■ Task goal:
From the listing below, work out how many lines contain "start". Reply with that number only.

■ Entries shown:
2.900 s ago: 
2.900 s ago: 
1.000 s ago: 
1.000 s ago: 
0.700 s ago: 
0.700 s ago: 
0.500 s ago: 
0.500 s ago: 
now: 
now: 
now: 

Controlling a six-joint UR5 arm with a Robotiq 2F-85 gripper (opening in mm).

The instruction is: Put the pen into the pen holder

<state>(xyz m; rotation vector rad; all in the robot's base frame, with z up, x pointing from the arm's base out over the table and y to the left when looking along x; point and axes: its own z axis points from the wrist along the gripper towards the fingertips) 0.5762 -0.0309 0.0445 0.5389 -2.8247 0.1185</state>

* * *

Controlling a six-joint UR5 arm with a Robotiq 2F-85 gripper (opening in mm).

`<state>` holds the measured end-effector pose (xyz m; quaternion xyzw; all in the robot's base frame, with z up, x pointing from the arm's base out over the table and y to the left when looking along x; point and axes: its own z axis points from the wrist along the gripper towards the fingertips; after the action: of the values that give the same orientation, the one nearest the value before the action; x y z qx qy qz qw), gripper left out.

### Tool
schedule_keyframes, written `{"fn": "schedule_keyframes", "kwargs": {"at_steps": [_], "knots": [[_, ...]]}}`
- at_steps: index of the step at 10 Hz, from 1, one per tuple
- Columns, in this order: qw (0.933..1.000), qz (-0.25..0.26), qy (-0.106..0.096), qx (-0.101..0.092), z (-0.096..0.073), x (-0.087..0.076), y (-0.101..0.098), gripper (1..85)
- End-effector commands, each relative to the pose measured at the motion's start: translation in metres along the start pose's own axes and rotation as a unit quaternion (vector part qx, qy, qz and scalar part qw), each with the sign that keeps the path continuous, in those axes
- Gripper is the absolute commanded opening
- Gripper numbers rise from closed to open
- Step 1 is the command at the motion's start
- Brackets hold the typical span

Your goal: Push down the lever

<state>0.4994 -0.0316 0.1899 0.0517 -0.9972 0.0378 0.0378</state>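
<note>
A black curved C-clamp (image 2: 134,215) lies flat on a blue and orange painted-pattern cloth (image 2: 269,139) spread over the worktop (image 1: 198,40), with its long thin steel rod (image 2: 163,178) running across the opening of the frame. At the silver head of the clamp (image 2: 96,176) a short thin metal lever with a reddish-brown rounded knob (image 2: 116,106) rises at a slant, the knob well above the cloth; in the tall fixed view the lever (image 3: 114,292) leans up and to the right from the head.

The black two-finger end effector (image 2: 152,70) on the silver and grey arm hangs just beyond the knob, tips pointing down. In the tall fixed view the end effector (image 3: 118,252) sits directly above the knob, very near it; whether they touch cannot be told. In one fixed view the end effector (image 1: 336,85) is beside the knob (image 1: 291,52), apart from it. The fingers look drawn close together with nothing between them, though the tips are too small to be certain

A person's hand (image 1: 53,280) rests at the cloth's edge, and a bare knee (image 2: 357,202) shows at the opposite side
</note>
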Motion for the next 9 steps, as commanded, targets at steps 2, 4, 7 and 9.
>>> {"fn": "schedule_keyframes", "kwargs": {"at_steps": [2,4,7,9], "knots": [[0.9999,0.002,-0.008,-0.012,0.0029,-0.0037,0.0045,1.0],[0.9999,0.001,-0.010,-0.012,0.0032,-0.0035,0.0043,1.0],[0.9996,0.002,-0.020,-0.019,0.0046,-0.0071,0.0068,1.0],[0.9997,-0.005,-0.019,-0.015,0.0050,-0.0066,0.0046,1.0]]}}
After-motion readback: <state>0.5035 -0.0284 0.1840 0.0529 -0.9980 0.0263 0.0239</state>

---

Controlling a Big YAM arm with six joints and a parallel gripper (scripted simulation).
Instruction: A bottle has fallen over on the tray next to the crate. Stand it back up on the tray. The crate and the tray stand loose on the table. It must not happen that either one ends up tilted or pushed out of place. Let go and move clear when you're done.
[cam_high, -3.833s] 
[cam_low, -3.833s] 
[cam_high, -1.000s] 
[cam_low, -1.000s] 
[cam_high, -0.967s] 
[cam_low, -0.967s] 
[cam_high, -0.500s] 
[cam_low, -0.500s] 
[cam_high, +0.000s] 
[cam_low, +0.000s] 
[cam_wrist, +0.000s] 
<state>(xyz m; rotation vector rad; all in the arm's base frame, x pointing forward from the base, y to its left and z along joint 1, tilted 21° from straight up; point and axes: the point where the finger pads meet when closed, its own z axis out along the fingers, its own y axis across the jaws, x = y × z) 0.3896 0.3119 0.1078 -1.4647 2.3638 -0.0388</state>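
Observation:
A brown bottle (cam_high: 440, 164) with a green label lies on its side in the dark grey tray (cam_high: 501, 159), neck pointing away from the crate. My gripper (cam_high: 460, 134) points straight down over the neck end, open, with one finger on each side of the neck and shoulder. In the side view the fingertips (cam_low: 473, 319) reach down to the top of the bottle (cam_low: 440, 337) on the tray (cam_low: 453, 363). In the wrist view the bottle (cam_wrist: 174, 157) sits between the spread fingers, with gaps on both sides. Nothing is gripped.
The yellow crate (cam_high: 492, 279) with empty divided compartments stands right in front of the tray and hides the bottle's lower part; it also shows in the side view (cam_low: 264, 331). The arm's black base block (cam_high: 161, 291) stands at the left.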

■ Solved exercise:
2